[Records excerpted from a collection]
━━━━━━

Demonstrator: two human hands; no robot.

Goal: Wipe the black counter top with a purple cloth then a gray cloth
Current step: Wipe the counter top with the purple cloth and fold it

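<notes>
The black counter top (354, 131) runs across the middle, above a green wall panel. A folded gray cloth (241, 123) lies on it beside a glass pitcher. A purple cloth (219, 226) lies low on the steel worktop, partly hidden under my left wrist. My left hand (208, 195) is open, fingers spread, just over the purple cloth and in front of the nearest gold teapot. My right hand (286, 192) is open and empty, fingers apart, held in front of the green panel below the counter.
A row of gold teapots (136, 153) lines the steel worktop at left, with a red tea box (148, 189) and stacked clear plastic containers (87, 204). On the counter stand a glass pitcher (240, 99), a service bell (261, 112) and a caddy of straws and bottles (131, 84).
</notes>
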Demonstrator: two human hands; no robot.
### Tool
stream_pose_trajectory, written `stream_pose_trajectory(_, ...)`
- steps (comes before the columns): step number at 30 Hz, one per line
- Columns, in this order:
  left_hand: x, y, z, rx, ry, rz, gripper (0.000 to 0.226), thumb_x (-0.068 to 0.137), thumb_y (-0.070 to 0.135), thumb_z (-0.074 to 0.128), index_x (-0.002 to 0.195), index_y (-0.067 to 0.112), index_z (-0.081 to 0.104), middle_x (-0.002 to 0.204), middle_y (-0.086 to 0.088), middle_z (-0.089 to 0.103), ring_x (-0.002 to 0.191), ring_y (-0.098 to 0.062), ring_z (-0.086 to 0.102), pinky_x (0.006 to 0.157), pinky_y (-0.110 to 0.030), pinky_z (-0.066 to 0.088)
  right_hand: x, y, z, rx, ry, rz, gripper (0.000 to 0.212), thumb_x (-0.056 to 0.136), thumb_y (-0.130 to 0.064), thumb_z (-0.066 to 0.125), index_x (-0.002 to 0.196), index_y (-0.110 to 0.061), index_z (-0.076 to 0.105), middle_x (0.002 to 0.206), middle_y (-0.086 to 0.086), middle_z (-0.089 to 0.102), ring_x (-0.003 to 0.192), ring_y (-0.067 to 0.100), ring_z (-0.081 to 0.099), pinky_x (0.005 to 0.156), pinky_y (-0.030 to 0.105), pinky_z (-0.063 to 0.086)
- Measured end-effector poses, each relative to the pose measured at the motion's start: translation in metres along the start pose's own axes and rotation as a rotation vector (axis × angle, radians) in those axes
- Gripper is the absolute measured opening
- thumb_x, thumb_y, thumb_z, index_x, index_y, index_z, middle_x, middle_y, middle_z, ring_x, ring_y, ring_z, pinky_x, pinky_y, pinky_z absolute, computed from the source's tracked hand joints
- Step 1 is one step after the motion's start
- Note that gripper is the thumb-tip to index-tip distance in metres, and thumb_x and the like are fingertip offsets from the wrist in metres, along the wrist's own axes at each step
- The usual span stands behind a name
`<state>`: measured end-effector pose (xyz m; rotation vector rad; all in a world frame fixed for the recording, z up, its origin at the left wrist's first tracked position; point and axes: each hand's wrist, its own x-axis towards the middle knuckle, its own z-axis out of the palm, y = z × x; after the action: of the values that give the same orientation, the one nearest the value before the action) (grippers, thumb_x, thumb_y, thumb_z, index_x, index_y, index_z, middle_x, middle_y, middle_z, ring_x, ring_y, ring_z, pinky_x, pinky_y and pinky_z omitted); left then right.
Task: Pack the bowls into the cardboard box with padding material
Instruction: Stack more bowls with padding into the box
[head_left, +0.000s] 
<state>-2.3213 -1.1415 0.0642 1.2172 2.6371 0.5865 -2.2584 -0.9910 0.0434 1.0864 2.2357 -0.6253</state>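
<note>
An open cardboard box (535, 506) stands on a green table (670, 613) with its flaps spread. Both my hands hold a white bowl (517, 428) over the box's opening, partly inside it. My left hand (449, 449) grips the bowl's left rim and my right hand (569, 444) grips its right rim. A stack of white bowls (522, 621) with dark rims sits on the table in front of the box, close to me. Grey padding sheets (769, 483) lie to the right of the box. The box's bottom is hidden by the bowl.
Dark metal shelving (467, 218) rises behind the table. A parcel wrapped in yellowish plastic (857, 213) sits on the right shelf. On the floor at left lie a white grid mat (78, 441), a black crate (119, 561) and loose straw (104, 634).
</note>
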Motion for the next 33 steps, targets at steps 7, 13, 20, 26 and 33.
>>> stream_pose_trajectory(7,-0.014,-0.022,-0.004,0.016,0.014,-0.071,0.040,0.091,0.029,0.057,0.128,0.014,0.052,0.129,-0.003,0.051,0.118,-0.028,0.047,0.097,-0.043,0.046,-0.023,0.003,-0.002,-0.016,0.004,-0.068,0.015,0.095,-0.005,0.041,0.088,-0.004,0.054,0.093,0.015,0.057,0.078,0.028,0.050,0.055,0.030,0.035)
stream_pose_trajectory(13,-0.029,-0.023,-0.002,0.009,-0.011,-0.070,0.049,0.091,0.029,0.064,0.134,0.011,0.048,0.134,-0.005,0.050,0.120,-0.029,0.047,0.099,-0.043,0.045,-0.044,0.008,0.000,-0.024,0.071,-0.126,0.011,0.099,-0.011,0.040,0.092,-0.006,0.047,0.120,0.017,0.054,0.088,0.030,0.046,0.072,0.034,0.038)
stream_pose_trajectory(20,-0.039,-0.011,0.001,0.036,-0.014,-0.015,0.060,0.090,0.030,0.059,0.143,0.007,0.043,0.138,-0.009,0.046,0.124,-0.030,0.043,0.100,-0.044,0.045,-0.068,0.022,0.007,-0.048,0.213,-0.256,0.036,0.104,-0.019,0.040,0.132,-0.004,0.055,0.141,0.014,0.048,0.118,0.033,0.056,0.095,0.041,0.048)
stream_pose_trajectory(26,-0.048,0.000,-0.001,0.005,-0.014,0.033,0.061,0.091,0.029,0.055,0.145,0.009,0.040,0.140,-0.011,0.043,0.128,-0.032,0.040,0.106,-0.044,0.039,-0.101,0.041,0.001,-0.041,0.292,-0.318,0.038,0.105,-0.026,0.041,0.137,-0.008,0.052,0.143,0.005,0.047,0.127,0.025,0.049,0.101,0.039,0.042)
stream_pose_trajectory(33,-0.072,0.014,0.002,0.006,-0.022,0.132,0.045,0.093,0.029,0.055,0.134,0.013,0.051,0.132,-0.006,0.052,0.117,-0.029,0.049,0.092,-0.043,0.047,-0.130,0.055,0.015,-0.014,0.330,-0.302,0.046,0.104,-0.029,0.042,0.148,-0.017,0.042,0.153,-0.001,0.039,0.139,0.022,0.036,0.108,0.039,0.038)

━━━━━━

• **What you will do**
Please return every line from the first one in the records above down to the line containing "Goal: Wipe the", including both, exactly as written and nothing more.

• **The answer**
Demonstrator: two human hands; no robot.

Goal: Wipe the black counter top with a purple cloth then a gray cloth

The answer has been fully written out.